Task brief | Give the lines below again exactly, starting with the line that holds "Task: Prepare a" and going on through the line that holds "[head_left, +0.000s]".

[Extracted records]
· · · · · · ·

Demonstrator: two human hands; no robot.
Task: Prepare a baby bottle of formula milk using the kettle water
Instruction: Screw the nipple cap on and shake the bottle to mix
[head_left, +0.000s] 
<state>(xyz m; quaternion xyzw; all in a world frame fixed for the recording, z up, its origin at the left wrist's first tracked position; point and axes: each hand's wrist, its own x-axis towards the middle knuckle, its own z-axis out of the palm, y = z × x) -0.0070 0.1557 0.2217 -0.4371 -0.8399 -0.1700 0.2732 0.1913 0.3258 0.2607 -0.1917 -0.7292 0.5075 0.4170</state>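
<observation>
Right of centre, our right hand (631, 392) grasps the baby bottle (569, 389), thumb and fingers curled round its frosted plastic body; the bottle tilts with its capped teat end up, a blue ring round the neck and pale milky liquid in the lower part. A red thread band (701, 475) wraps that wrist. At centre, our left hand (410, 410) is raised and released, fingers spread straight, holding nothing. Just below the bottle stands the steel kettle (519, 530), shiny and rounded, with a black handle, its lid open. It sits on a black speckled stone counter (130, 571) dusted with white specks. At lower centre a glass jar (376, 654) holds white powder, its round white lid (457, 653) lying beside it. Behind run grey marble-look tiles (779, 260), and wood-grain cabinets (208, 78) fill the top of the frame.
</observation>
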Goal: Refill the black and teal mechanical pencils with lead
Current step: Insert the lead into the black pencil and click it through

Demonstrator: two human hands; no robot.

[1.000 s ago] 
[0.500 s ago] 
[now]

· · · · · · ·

Exercise result |
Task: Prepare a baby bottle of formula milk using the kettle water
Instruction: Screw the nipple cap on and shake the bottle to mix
[head_left, +0.000s] 

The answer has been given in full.